* TASK TO CARRY OUT
Each line below must be transcribed with no word changed.

* SOURCE DATA
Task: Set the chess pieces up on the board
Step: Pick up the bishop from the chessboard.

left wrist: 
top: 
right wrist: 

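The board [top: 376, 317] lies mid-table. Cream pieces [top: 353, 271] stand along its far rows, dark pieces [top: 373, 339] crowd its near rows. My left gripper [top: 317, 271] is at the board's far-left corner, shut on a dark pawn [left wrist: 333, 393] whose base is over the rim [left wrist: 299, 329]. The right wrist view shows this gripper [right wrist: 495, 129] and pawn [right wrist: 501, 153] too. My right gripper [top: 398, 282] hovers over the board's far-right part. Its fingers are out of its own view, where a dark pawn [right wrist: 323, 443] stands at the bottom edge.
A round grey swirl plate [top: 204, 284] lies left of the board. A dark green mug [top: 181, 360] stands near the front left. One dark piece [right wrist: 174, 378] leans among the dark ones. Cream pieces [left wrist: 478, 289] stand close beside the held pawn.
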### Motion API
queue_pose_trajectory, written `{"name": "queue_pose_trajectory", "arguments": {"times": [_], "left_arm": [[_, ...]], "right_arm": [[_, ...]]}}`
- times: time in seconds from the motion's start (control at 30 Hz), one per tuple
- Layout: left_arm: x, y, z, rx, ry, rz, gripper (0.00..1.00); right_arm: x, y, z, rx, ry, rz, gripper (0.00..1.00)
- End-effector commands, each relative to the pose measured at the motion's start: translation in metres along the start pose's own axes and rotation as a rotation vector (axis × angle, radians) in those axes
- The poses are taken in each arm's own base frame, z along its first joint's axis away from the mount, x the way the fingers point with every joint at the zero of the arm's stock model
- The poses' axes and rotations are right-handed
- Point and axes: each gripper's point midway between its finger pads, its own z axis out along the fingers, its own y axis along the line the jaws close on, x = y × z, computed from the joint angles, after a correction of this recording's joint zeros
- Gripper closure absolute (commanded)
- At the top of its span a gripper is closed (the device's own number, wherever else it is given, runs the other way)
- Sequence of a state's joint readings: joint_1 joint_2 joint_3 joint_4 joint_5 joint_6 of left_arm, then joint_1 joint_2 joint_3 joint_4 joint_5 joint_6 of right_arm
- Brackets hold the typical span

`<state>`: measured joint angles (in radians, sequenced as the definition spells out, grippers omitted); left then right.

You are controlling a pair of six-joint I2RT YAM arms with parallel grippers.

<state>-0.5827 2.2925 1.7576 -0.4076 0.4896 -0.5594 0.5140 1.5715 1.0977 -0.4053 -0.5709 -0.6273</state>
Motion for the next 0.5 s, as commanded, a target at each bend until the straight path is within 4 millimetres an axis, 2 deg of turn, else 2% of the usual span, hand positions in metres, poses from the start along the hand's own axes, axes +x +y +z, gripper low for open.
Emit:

* SOLUTION BELOW
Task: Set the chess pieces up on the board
Step: Pick up the bishop from the chessboard.

left wrist: 
top: 
right wrist: 

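The board [top: 376, 317] lies mid-table. Cream pieces [top: 353, 271] stand along its far rows, dark pieces [top: 373, 339] crowd its near rows. My left gripper [top: 317, 271] is at the board's far-left corner, shut on a dark pawn [left wrist: 333, 393] whose base is over the rim [left wrist: 299, 329]. The right wrist view shows this gripper [right wrist: 495, 129] and pawn [right wrist: 501, 153] too. My right gripper [top: 398, 282] hovers over the board's far-right part. Its fingers are out of its own view, where a dark pawn [right wrist: 323, 443] stands at the bottom edge.
A round grey swirl plate [top: 204, 284] lies left of the board. A dark green mug [top: 181, 360] stands near the front left. One dark piece [right wrist: 174, 378] leans among the dark ones. Cream pieces [left wrist: 478, 289] stand close beside the held pawn.
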### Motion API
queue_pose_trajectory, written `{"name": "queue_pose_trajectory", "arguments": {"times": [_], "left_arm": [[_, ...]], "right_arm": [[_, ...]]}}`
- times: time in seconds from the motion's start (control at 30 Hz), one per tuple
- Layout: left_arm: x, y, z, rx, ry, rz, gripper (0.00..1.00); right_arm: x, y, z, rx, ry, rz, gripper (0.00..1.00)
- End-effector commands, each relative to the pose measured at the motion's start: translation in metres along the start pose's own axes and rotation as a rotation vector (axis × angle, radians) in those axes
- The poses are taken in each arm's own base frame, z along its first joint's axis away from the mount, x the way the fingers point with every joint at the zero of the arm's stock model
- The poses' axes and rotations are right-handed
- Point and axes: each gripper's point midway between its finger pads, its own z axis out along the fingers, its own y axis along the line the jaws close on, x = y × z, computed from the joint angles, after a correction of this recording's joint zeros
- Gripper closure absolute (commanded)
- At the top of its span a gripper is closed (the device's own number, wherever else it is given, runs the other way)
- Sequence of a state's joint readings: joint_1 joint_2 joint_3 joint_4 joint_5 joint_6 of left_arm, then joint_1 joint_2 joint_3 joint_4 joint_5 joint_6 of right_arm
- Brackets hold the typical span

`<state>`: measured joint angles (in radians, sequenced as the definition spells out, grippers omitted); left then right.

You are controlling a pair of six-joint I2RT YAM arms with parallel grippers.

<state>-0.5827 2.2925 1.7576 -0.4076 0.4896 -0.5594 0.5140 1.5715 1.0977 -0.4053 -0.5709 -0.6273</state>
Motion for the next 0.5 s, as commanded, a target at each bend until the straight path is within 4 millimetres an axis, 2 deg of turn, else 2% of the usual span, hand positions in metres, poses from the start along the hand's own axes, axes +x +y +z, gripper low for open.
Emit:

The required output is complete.